Now comes the next test. England, starved of a major trophy for 60 years, head to North America this summer with hope and expectation colliding once again. Rice is central to that. If he can carry his club form onto the international stage and help the Three Lions claim a global crown, his name will climb sharply up the Ballon d’Or shortlist. Champions League final heartbreak with Arsenal would suddenly feel like a stepping stone rather than a ceiling.

Not everyone is ready to anoint him, though.

Fowler’s verdict: Rice still chasing Gerrard’s shadow

Robbie Fowler knows what an elite England midfielder looks like.
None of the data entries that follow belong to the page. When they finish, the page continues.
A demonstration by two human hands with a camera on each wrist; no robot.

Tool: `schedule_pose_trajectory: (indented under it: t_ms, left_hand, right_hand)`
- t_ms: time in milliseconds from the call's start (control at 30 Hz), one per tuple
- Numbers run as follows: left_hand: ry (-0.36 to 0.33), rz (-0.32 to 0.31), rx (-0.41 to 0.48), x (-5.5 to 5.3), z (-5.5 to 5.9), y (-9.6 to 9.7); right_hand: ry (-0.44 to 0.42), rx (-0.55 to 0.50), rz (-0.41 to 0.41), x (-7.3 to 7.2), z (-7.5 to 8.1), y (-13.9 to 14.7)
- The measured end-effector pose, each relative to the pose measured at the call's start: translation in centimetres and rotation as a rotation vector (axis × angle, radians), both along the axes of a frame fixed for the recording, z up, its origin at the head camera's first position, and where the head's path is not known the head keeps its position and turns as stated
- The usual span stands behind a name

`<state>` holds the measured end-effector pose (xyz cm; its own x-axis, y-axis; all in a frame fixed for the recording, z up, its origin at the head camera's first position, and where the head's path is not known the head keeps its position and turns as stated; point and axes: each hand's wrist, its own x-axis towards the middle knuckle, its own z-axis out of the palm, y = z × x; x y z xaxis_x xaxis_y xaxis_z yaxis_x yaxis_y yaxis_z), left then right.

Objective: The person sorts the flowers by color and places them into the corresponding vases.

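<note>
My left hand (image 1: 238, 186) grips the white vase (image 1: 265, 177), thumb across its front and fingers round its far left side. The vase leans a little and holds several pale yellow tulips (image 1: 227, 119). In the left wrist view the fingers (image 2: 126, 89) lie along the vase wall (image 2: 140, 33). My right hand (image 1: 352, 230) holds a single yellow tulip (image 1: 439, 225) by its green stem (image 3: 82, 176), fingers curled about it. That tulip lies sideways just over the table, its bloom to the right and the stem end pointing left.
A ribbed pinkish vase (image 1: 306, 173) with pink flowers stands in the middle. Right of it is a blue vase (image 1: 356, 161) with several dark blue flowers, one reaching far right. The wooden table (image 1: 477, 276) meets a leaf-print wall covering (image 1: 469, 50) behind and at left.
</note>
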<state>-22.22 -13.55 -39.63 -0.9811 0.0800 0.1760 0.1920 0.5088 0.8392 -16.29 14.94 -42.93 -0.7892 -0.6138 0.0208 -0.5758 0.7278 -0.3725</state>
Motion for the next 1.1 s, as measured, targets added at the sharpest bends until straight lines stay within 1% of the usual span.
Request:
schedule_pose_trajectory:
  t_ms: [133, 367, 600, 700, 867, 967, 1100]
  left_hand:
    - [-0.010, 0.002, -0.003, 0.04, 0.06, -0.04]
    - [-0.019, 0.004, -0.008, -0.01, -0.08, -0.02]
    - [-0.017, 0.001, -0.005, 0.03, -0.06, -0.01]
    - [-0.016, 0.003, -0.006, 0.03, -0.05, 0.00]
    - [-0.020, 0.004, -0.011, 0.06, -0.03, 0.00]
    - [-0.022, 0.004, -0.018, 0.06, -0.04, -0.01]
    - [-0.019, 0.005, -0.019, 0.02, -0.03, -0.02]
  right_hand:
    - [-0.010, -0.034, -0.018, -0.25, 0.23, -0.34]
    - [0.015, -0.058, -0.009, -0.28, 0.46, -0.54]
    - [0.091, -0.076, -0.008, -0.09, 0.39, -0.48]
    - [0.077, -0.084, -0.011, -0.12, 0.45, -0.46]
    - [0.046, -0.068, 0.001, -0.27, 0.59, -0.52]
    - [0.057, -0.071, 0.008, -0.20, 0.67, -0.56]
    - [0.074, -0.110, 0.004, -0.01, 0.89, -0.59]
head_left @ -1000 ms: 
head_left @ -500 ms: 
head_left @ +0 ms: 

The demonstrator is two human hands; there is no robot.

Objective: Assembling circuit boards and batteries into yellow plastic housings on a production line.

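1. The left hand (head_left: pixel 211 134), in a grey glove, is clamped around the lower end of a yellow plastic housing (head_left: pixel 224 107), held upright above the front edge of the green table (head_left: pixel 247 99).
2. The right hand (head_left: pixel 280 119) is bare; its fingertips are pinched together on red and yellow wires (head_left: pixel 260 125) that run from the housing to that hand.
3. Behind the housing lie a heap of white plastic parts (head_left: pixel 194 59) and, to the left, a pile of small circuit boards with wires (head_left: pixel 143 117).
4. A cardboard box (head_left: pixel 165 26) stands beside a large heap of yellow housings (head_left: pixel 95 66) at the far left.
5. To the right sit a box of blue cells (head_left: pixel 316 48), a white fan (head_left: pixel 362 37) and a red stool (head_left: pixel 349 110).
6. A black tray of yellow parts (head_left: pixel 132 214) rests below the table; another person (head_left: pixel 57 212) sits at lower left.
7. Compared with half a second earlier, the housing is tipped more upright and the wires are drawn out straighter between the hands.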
When he weighs Rice’s credentials, he reaches for the highest domestic benchmark: Steven Gerrard.

Asked by GOAL, via BetMGM, whether Rice can become a regular contender for the Golden Ball, Fowler did not hesitate to set the bar brutally high.

“I like Declan Rice,” he said. “I think when we talk about Declan Rice and how good he is, you compare him, obviously, to the likes of Stevie G. If I'm being honest, I don't think he's Steven's level. That's not me being all Liverpool. I think Declan Rice, since he's gone to Arsenal, he has become a more complete player. But I don't think he's the level that Steven Gerrard is just yet. Look, Steven Gerrard never won the Ballon d'Or.

“It is what it is in terms of his performances. He's been great for Arsenal and he's obviously gone up a notch. But I think he needs to go up another notch, if I'm being genuine in terms of his performances. It does sound like I'm having a little bit of a go, but I'm not. I think Declan Rice is a fantastic player, but I don't think he's on the realms of the Ballon d'Or list just yet.”

That is the crux of the debate. Rice has transformed Arsenal’s midfield and elevated his own game, but Gerrard operated for years at a level where he dragged Liverpool through European nights almost by force of will. Gerrard finished third in the 2005 Ballon d’Or vote. Rice, by contrast, came 27th in 2025.

From 27th place to the elite?

That 27th-place finish underlined the gap. At that point, Rice had not yet tasted major silverware with Arsenal. The respect was there, the performances noted across Europe, but the game’s most prestigious individual award still felt distant.

This season has changed the picture. Rice now has a domestic title to his name, a central figure in the side that finally ended Arsenal’s long wait to bring the Premier League back to north London. He came agonisingly close to a famous double as well, pushing for more history before falling just short.

That matters when voters sit down with their ballots. Titles, big nights, defining performances in pressure games – they shape Ballon d’Or campaigns as much as any highlight reel.

The climb still ahead

Rice himself would not argue with Fowler’s assessment. The Kingston upon Thames native has never claimed to sit alongside Gerrard in the talent stakes. He knows the rungs still above him. He knows what it means to be mentioned with the greats and how far he has to climb to stay there on merit rather than potential.

What he has never done is shy away from that climb.

Rice has built a career on embracing challenges: leaving West Ham as captain and local hero, walking into a dressing room chasing titles, carrying the weight of a record fee, then thriving under it. Now he steps into another demanding chapter with England, where the stakes are measured not just in medals, but in decades of national frustration.

If he turns that pressure into a trophy on North American soil, the conversation around him will shift again. From title-winning lynchpin to genuine Golden Ball contender. From “not at Gerrard’s level yet” to a midfielder writing his own era.

The Ballon d’Or may not belong to him now. The question is simple: how long before it has to take him seriously?